It's better than a lot of big-screen movies, never mind made-for-TV episodes.
This revenge plot is a tremendously suspenseful duet, with nice camera work and a couple of ingenious surprises. You will catch yourself holding your breath.
Robert Emhardt , one of Hitchcock's favorite character actors, plays two-faced bad guy Riley McGrath.
Beautiful Peter Fonda ("Easy Rider"), barely grown, is Verge Likens--really, too pretty and smooth to play an outdoor laborer, but he does seem suited to the careful handling of peaches. He does a good slow simmer here.
Sammy Reese renders a touching portrayal of the bereft and naive brother Wilford Likens, like a more sensitive version of the Lennie Small character in "Of Mice and Men."
And if it ain't Goober ("The Andy Griffith Show")! George Lindsey isn't playing nice here, though.
Most people wouldn't shoot you for spraying beer-fizz at them; but then, most disenfranchised small-town farmers probably didn't hang out in twist joints in the '50s and '60s, so it's a strange start all around.

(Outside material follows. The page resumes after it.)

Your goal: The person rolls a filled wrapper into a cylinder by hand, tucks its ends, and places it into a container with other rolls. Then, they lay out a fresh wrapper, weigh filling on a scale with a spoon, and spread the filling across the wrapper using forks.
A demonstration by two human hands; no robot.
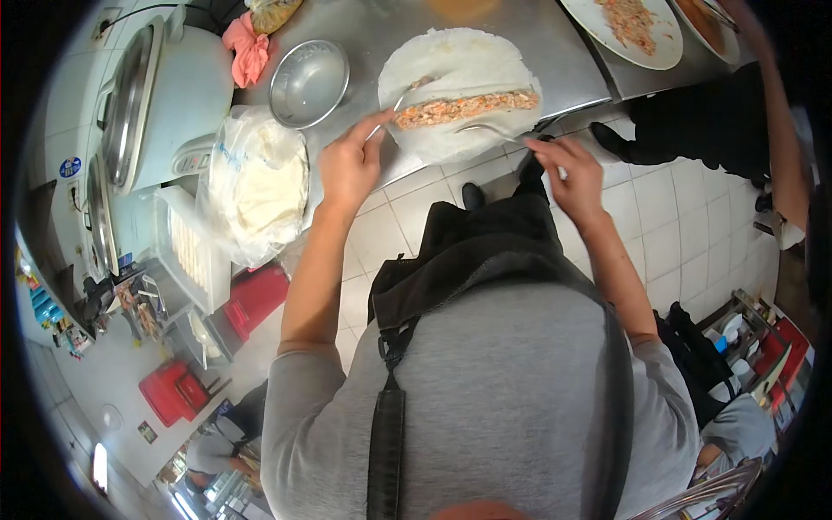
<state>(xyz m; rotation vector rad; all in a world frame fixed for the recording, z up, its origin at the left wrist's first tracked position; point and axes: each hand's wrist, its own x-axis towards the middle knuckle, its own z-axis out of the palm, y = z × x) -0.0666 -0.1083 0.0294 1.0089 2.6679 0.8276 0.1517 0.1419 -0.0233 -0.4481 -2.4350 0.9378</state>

The bar's background music gave Hitchcock an excuse to do a side bit with a dig at rock and roll and long-haired men.
I have to say, in this episode is the first time I've ever seen soft, fuzzy fruit used as an implement of destruction. Maybe a metaphor for gentle people who get angry?
Of interest in the news: Peter Fonda actually did find the dead body of someone who committed suicide in January, this year. Unfortunately, it was not just part of a Hitchcock movie.